- [BRIEF]
Copy the lines below exactly. Start at the first and finish with the line containing "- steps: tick".
*** THE INPUT
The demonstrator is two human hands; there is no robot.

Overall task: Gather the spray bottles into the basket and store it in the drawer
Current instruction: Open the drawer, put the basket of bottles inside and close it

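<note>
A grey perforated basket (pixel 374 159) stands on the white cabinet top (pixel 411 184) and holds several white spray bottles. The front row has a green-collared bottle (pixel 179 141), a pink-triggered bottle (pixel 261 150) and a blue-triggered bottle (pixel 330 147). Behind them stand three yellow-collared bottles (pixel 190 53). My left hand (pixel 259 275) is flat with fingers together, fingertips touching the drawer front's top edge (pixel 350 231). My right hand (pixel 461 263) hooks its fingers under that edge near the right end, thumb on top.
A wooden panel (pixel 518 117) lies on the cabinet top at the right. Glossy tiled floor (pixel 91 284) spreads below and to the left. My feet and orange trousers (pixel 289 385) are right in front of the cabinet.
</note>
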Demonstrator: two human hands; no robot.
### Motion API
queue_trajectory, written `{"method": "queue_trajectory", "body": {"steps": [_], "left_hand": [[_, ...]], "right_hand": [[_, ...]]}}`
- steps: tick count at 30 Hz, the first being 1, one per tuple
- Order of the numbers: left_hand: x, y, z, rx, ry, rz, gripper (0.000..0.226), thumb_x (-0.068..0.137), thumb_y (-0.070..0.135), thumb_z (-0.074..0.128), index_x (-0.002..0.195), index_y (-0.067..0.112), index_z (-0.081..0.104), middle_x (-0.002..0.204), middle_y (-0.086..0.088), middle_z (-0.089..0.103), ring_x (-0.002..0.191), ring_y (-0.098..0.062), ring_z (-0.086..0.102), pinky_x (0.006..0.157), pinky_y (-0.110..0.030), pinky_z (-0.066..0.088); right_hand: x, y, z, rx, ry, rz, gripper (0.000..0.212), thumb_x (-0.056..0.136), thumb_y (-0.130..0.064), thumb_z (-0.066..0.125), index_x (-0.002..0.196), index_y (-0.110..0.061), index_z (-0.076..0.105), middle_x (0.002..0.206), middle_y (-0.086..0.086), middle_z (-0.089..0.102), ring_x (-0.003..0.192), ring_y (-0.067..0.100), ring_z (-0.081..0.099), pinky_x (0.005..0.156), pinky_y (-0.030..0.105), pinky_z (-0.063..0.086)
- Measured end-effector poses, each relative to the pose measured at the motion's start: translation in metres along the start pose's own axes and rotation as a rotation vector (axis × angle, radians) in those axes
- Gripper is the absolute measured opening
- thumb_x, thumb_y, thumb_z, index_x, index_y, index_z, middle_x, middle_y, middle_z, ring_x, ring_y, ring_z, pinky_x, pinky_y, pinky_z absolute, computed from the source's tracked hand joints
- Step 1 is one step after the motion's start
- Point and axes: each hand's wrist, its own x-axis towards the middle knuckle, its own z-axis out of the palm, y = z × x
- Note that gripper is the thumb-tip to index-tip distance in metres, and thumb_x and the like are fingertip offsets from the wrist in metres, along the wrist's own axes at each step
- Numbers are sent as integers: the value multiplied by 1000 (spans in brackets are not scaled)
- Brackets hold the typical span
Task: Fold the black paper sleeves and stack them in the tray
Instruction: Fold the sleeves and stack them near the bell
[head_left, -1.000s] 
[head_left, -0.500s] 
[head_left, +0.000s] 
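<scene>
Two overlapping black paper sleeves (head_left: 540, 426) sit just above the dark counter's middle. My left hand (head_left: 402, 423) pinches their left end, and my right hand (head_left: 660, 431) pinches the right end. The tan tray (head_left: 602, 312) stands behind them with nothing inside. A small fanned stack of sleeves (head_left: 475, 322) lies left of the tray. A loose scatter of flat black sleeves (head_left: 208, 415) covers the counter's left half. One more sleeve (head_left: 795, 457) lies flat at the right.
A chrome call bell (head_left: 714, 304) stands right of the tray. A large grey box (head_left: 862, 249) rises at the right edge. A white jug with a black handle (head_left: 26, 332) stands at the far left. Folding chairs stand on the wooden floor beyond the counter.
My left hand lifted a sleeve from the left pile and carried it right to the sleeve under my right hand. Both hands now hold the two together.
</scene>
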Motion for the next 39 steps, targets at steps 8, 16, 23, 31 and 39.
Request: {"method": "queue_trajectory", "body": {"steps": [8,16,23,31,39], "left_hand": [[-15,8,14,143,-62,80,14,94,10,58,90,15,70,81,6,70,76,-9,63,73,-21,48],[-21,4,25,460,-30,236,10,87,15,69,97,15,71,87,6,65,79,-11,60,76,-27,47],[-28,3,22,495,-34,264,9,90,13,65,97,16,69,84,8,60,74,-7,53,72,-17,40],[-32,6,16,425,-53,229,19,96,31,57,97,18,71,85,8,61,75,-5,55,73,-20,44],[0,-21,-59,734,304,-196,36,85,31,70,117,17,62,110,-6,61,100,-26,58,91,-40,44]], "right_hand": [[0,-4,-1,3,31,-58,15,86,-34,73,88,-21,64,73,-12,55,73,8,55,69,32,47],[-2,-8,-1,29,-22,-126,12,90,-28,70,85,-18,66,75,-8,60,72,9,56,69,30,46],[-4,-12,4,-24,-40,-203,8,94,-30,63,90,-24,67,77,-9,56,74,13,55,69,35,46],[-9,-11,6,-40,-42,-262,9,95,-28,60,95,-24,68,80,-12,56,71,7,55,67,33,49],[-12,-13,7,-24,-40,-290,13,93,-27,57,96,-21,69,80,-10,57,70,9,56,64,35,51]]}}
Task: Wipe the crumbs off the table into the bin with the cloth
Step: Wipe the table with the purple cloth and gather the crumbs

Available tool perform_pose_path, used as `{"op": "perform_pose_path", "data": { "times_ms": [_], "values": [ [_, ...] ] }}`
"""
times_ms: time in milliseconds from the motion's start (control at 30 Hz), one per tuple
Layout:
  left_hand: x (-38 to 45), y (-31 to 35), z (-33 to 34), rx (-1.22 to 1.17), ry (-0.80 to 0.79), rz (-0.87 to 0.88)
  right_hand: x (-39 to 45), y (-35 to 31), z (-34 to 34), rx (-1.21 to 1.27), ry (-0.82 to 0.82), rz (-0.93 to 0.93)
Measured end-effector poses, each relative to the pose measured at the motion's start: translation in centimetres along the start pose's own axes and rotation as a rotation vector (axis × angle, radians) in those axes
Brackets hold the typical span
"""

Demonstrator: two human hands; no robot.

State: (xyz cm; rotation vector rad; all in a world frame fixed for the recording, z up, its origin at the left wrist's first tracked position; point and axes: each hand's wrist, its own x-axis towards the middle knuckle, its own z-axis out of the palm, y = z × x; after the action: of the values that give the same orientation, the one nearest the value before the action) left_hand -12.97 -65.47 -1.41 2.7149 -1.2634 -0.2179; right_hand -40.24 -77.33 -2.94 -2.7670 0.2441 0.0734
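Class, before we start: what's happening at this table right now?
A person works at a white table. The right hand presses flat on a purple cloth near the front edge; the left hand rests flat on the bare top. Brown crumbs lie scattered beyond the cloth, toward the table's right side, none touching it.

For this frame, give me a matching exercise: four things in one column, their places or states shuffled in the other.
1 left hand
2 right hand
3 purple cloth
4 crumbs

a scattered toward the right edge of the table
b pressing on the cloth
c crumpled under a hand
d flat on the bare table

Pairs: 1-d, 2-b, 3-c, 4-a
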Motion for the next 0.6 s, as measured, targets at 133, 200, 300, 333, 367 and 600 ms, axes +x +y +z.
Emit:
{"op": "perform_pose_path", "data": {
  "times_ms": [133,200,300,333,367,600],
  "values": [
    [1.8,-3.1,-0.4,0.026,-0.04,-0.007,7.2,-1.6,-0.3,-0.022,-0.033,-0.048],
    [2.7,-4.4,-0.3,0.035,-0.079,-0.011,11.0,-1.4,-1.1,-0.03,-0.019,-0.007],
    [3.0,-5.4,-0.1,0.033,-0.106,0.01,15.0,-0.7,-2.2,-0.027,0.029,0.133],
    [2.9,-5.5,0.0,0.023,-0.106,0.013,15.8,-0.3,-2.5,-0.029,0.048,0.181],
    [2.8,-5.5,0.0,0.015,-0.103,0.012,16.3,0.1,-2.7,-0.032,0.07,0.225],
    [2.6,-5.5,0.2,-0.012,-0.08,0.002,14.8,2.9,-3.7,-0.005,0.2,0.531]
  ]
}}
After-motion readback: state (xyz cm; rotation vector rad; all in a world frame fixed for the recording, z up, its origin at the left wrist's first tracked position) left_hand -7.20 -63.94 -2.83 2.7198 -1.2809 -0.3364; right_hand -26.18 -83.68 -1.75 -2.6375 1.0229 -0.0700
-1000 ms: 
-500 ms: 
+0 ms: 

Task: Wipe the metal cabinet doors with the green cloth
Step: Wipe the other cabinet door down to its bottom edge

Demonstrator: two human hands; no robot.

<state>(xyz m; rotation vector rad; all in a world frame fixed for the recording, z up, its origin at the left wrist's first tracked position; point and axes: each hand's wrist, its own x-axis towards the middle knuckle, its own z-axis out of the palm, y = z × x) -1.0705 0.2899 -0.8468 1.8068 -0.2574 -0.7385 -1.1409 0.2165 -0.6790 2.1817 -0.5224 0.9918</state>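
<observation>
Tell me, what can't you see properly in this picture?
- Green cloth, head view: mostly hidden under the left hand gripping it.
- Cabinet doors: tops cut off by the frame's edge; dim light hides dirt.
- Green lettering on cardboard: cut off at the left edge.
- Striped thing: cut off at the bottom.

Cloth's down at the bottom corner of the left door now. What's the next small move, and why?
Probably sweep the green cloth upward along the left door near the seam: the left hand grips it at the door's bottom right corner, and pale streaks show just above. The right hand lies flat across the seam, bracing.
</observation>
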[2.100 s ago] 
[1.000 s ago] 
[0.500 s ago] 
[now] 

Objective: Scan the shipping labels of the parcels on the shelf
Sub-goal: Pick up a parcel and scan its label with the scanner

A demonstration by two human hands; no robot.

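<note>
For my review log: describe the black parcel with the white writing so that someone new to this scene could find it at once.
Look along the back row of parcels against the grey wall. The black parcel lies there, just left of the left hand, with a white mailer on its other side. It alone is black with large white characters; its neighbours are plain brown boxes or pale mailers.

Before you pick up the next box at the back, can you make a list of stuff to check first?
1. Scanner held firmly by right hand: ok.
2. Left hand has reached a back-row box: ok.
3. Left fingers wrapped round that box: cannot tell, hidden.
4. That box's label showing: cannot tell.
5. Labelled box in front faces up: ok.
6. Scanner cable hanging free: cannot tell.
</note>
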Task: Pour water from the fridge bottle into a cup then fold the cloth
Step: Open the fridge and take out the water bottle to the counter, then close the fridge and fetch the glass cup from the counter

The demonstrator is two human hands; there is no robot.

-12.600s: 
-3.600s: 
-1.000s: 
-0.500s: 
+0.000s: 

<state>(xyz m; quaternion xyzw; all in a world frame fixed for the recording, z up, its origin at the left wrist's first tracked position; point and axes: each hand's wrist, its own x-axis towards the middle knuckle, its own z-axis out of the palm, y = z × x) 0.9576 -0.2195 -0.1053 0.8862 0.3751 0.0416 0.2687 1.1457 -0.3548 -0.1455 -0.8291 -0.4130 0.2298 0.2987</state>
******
- [SOLUTION FOR THIS TASK]
The demonstrator is two human hands; there is no robot.

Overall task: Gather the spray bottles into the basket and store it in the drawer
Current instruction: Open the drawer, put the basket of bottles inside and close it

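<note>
A grey perforated basket (pixel 374 159) stands on the white cabinet top (pixel 411 184) and holds several white spray bottles. The front row has a green-collared bottle (pixel 179 141), a pink-triggered bottle (pixel 261 150) and a blue-triggered bottle (pixel 330 147). Behind them stand three yellow-collared bottles (pixel 190 53). My left hand (pixel 259 275) is flat with fingers together, fingertips touching the drawer front's top edge (pixel 350 231). My right hand (pixel 461 263) hooks its fingers under that edge near the right end, thumb on top.
A wooden panel (pixel 518 117) lies on the cabinet top at the right. Glossy tiled floor (pixel 91 284) spreads below and to the left. My feet and orange trousers (pixel 289 385) are right in front of the cabinet.
</note>
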Demonstrator: two human hands; no robot.
### Motion API
queue_trajectory, written `{"method": "queue_trajectory", "body": {"steps": [_], "left_hand": [[_, ...]], "right_hand": [[_, ...]]}}`
- steps: tick count at 30 Hz, the first being 1, one per tuple

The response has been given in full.